Frequent message loss from TiCDC to Kafka, is there any way to record data from the TiCDC source to determine if there are issues during incremental data transmission?

translator_bot · June 22, 2024, 7:18am

Note:
This topic has been translated from a Chinese forum by GPT and might contain errors.

Original topic: ticdc到kafka那边经常丢消息，有没有什么办法，从ticdc源头侧做一个数据记录，判断增量数据的传输过程中是否出现问题。

| username: vcdog

[TiDB Usage Environment] Production Environment
[TiDB Version] v6.5.0
[Reproduction Path] Operations performed that led to the issue
[Encountered Issue: Phenomenon and Impact] Messages frequently get lost from ticdc to Kafka. Is there any way to record data from the ticdc source to determine if there are issues during the transmission of incremental data?

Recently encountered a rather awkward issue:

The GC time set for the TiDB main cluster is 72 hours.
The message retention time set for the Kafka cluster is 24 hours.
Since the last full + incremental operation, after about a week, the R&D personnel reported data loss issues.
At this point, trying to specify the TSO from the time they lost data and redo the incremental has already exceeded the GC time.

[Resource Configuration] Go to TiDB Dashboard - Cluster Info - Hosts and take a screenshot of this page
[Attachments: Screenshots/Logs/Monitoring]

translator_bot · June 22, 2024, 7:18am

| username: tidb狂热爱好者 | Original post link

Try CloudCanal.

translator_bot · June 22, 2024, 7:18am

| username: redgame | Original post link

Please provide the relevant logs.

translator_bot · June 22, 2024, 7:18am

| username: ljluestc | Original post link

【TiDB Usage Environment】Production Environment
【TiDB Version】v6.5.0
【Reproduction Path】What operations were performed that caused the issue
【Encountered Issue: Problem Phenomenon and Impact】Messages are frequently lost from ticdc to Kafka. Is there any way to record data from the ticdc source side to determine if there are issues during the transmission of incremental data?

Recently encountered a rather awkward issue:

The GC time set for the TiDB main cluster is 72 hours.

The message retention time set for the Kafka cluster is 24 hours.

Since the last full + incremental operation, after about a week, the development team reported data loss issues.

At this point, trying to specify tso from the time they lost data and redo the increment has already exceeded the GC time.

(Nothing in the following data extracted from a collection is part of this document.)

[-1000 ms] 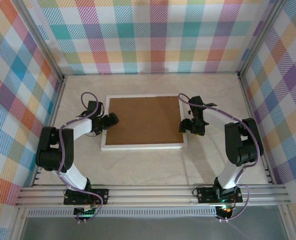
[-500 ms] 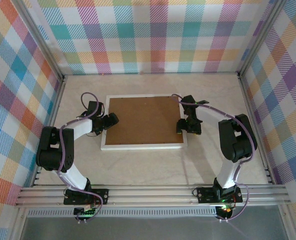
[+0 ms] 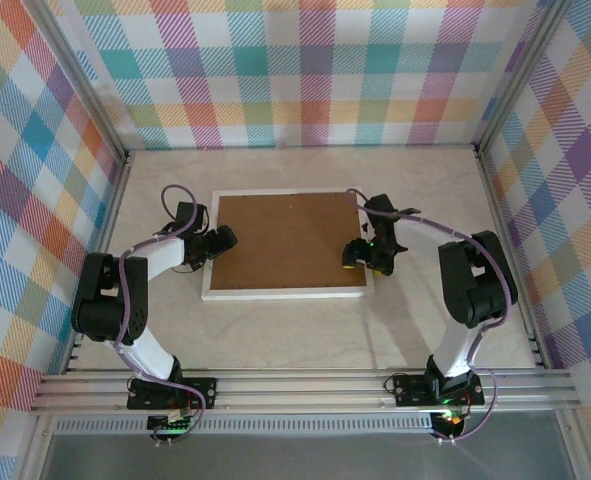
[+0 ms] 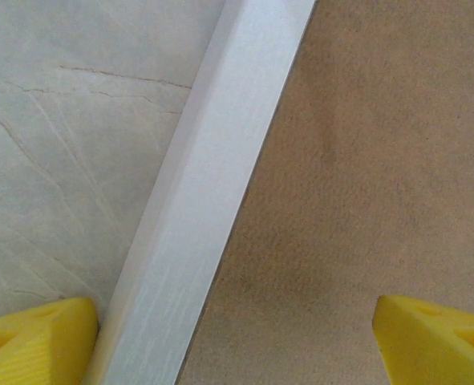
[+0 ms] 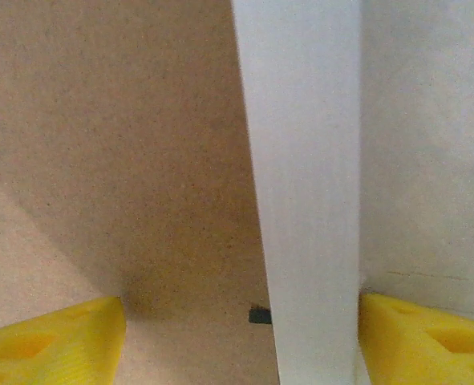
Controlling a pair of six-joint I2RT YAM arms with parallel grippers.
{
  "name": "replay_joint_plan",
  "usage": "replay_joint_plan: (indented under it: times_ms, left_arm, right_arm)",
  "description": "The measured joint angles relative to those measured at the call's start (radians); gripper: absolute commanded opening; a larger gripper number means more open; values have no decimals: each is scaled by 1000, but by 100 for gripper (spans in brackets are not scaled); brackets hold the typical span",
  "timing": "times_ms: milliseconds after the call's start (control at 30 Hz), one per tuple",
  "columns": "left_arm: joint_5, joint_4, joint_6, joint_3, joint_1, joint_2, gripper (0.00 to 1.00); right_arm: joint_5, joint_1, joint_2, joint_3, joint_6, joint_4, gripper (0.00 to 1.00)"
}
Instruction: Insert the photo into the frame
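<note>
Brown board (image 3: 285,240) is facing up on the frame (image 3: 287,292), which is lying at the centre of the table (image 3: 295,330). The left gripper (image 4: 237,337) is straddling the frame's left border, jaws wide; the right gripper (image 5: 241,337) is straddling the right border, jaws wide.

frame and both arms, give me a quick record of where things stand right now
frame: flat on the table, back up
board: brown, sits inside the white border
left fingers: open, one on each side of the frame's left border
right fingers: open, one on each side of the frame's right border
contact with frame: cannot tell
</note>
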Motion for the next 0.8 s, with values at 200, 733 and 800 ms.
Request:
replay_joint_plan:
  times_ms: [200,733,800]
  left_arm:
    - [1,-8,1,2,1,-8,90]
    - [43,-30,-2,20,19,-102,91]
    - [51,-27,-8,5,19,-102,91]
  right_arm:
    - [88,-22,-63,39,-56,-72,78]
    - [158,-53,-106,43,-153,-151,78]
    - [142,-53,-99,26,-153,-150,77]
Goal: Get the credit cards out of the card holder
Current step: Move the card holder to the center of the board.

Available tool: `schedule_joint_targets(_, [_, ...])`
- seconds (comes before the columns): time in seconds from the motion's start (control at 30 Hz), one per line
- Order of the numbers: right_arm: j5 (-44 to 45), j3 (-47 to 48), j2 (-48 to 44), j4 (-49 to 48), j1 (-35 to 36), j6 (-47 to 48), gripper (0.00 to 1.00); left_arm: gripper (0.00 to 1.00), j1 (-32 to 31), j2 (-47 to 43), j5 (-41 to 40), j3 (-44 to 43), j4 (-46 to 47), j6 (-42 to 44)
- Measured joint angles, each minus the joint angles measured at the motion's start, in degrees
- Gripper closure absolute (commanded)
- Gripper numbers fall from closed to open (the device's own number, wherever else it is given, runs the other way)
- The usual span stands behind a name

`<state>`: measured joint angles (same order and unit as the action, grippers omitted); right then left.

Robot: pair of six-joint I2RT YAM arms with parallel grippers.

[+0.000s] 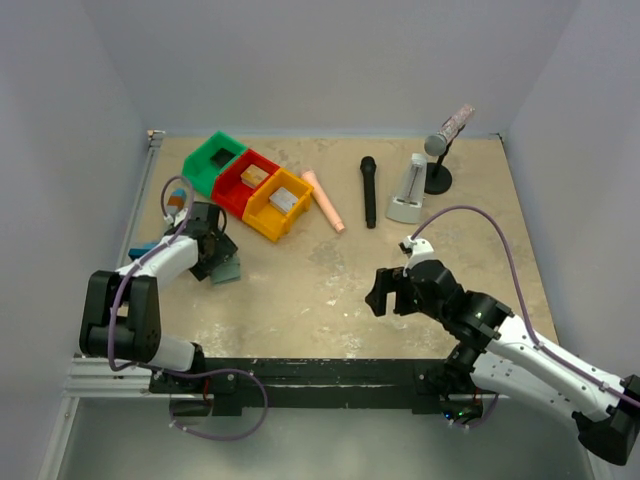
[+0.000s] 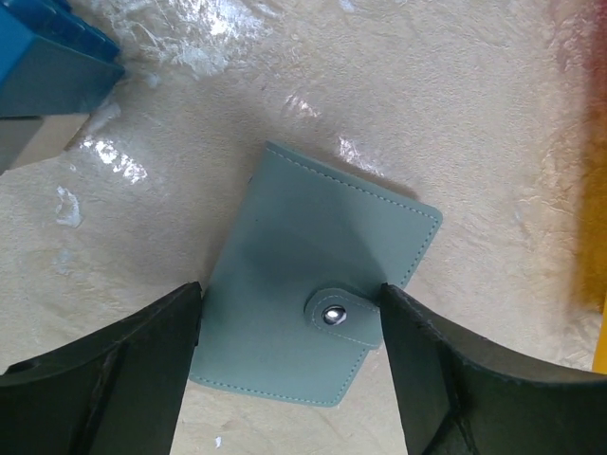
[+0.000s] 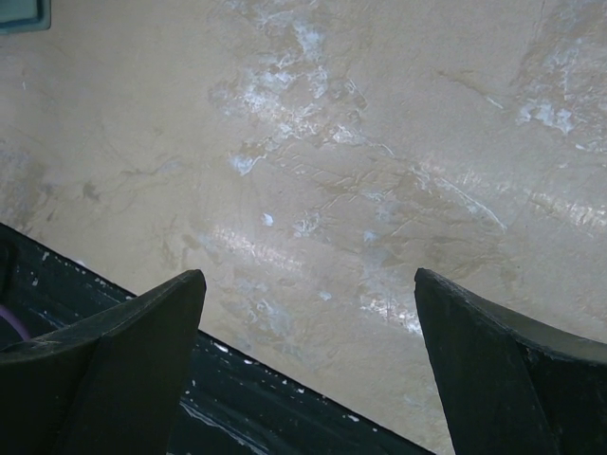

【Resource Configuration】Go to TiDB Dashboard - Cluster Info - Hosts and take a screenshot of this page
【Attachments: Screenshots/Logs/Monitoring】

Verify CDC Configuration: Carefully check the ticdc configuration to ensure it is set up correctly. Ensure that the ticdc instance is running and properly connected to the TiDB cluster. Confirm that the relevant tables and databases are correctly configured for CDC.

Monitor ticdc Metrics: Monitor ticdc metrics to gain insights into its performance and any potential issues. Pay attention to metrics related to CDC errors, replication lag, or any abnormal behavior. This can help you identify potential bottlenecks or errors that might be causing data loss. You can use tools like Prometheus and Grafana to monitor ticdc metrics.

Enable Ticdc Debug Mode: ticdc provides a debug mode that allows you to output data records from the source side. By enabling debug mode, you can capture the data records that ticdc is generating and transmitting. This can help you determine if there are any issues or data loss during transmission. You can enable debug mode by setting the ticdc.enable-debug-mode configuration option to true in the ticdc configuration file.

Verify Kafka Configuration: Carefully check your Kafka configuration to ensure it is properly set up to handle the expected load and message retention time. Ensure that the Kafka cluster has sufficient resources (storage, memory, etc.) and that the retention time is set appropriately to avoid premature deletion of messages.

Check Network Connectivity: Verify the network connectivity between the ticdc instance and the Kafka cluster. Ensure there are no network issues or firewall rules blocking communication between the two.

Consider Data Replication Technologies: Depending on the specific requirements and constraints of your application, you might consider using other data replication technologies, such as TiDB Binlog or TiDB Data Migration (DM) tools. These tools provide additional control and monitoring capabilities for data replication, which can help reduce the risk of data loss.

translator_bot · June 22, 2024, 7:18am

| username: system | Original post link

This topic was automatically closed 60 days after the last reply. New replies are no longer allowed.